What this task involves
Your answer should consist of the lines in the listing that hold "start".

Dataset excerpt
⟨

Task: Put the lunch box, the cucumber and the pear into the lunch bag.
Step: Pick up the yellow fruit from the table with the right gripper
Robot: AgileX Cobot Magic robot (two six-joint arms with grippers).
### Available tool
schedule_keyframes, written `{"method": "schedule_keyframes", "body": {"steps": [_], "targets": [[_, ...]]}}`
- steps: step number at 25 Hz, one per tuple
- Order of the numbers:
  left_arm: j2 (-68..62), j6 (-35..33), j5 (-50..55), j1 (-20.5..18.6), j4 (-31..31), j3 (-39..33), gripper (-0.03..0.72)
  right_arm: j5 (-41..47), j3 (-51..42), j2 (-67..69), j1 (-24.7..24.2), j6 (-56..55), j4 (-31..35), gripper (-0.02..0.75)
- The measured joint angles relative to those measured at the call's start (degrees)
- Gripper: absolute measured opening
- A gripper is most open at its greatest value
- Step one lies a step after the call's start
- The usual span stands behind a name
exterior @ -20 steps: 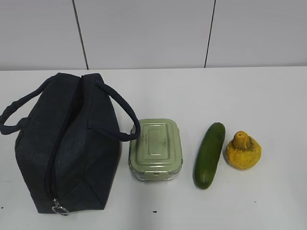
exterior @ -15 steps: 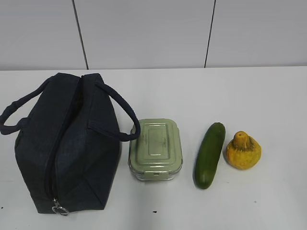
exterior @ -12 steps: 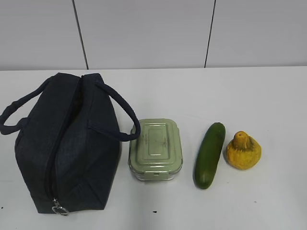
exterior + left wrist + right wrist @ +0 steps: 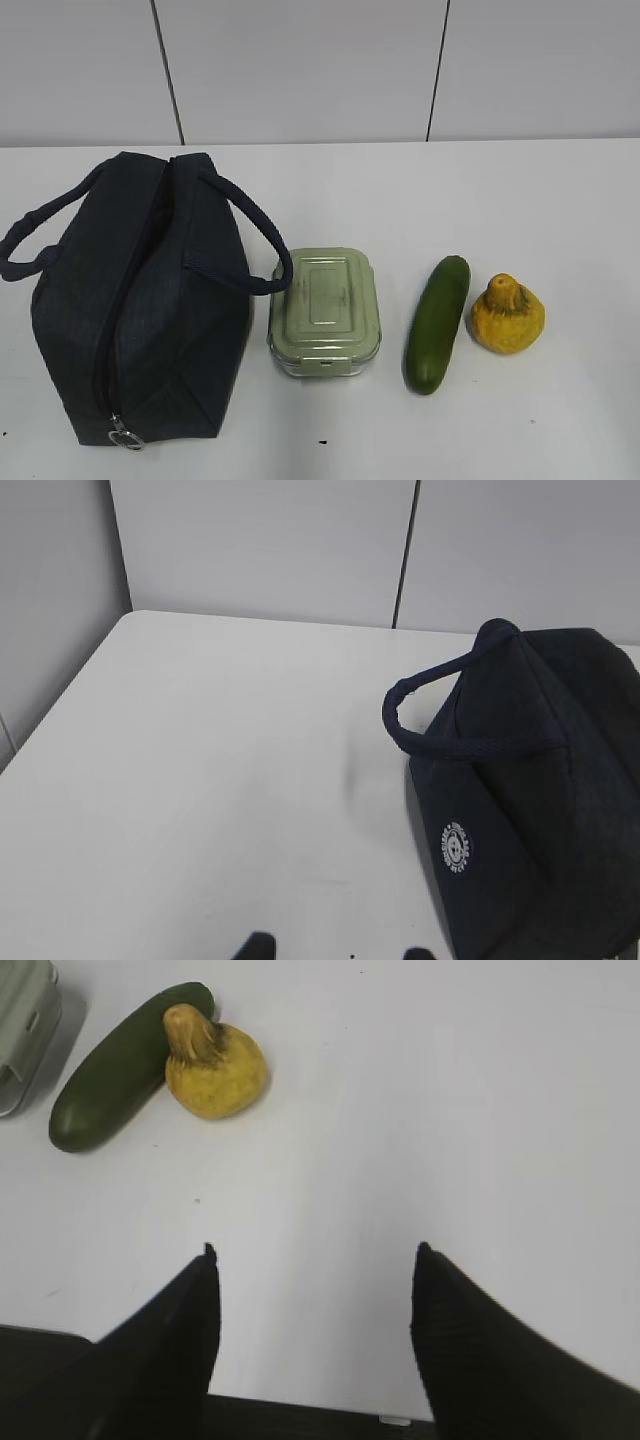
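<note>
while one lunch bag [image 4: 140, 310] stands shut, one lunch box [image 4: 325, 312], one cucumber [image 4: 436, 323], one pear [image 4: 508, 315] wait.

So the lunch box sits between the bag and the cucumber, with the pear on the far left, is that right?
Not quite: the pear is on the far right, beside the cucumber. The exterior view shows it. The rest holds: the lunch box sits between the bag and the cucumber.
</note>
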State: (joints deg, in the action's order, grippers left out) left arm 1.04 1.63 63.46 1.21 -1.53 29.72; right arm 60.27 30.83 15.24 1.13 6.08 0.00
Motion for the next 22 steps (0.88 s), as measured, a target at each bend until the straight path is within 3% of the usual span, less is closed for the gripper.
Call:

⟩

Finished task
- The measured joint angles relative to those measured at the call's start (degrees)
- Step one lies a step after the call's start

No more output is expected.